# 02/09/20 - What COVID-19 Can Teach Us About Data Science


This article was originally published on Towards Data Science.


The COVID-19 pandemic has been a tragic, yet illuminating case study in how valuable data (and by extension statistics and forecasting models) can be in a crisis. It has also exposed numerous flaws in society’s relationship with data. While as a data scientist it has been exciting to see terms like “agent-based simulation” and “exponential growth rate” enter the mainstream, it has also been frustrating to watch statistics being applied in such an unscientific way. In this article, I will look at three data science lessons I have taken away from this pandemic and how we can apply them more broadly.
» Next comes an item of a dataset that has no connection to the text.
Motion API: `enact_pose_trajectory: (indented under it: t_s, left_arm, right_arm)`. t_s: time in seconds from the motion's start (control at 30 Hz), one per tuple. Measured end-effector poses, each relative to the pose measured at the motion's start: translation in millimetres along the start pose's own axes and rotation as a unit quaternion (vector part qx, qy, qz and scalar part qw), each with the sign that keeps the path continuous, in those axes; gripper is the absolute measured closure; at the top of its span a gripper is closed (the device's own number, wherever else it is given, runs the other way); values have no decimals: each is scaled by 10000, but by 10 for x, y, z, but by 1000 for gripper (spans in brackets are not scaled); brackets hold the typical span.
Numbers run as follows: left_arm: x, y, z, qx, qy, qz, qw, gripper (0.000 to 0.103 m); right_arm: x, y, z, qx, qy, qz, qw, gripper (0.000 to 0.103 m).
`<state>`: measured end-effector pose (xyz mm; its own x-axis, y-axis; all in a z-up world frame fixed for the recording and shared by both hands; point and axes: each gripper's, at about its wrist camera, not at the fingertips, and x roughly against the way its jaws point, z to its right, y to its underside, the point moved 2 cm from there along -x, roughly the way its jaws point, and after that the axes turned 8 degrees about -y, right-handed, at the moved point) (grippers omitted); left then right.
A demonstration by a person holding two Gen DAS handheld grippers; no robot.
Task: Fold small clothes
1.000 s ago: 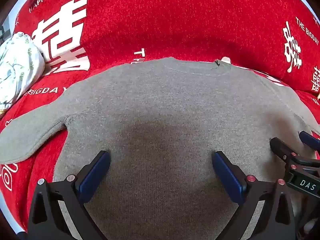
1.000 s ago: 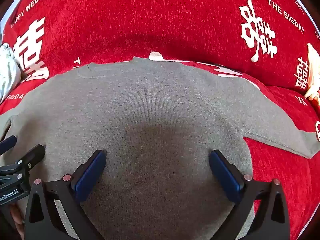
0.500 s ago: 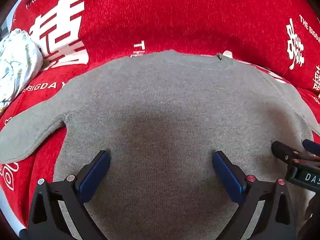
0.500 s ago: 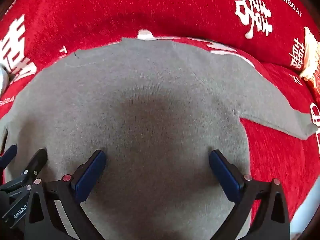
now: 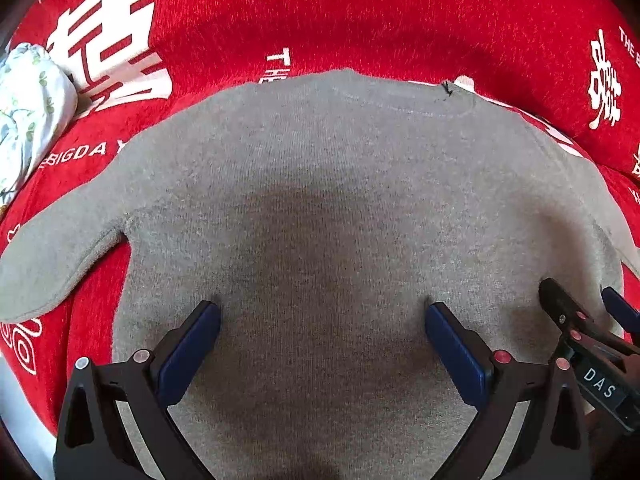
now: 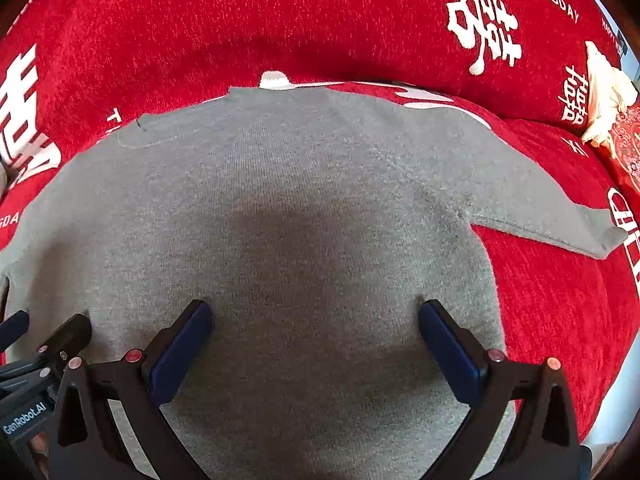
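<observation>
two tongs hover spread wide over a grey sweater (image 5: 340, 208), gripping nothing: the left tongs (image 5: 322, 340) near its left half, the right tongs (image 6: 314, 338) near its right half. the sweater lies flat, sleeves out, on a red cloth (image 5: 360, 12) with white lettering.

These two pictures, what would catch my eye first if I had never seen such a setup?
Most likely the grey sweater, spread flat with both sleeves out and filling the middle of each view. Under it lies a bright red cover with big white characters. Low in each view a gripper hangs open over the sweater's lower part: the left gripper and the right gripper, each with blue pads.
</observation>
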<state>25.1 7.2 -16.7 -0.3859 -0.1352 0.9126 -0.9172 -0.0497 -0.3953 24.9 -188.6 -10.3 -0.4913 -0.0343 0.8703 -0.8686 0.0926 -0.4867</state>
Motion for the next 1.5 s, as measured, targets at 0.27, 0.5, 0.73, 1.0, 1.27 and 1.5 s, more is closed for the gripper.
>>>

# 1. Most People Do Not Understand Probability

Our ability as humans to recognise patterns has no doubt been very useful to us as a species but it can also lead us astray. The truth is that a lot of statistics is not intuitive and when it comes to probability, common sense is often misleading. To illustrate this let us consider the act of shuffling a deck of cards (something that most people have done plenty of times and have built up some intuition around). I recently asked 10 of my friends to estimate the probability of shuffling a deck of cards into a completely new order (i.e. an order that has never been seen before with any deck of cards in human history). Most people guessed that the answer was 0 and reasoned that surely every possible combination of cards has been seen by now. Some, suspecting a trick, estimated that the probability might be higher but nobody proposed a probability above 0.2. The true answer is that every time you shuffle a deck of cards (assuming a truly random shuffle) you can almost guarantee that it is the first time any deck of cards has ever been in that order. The total number of possible unique arrangements for a deck of 52 cards is 52! ≈ 8x10⁶⁷ or

80000000000000000000000000000000000000000000000000000000000000000000

To put this into context, if every single person alive today had shuffled a deck of cards every second since the start of the universe, that would only amount to a comparatively tiny 3x10²⁷ shuffles or

3000000000000000000000000000

Another famous example of our inability to interpret probabilities is the 2016 US presidential election. Leading up to the election, Donald Trump was given roughly a 25% chance of defeating Hilary Clinton by political pollsters, but of course he was ultimately victorious. This led to public condemnation of polling companies and pundits for “getting it wrong”. Now to be clear, this election did raise some legitimate methodological questions about how polling is done but that doesn’t take away from the fact that we should never be surprised when something with a 0.25 probability of occurring does occur. Would flipping a coin twice and getting Heads both times (an event with the same odds) elicit similar outrage?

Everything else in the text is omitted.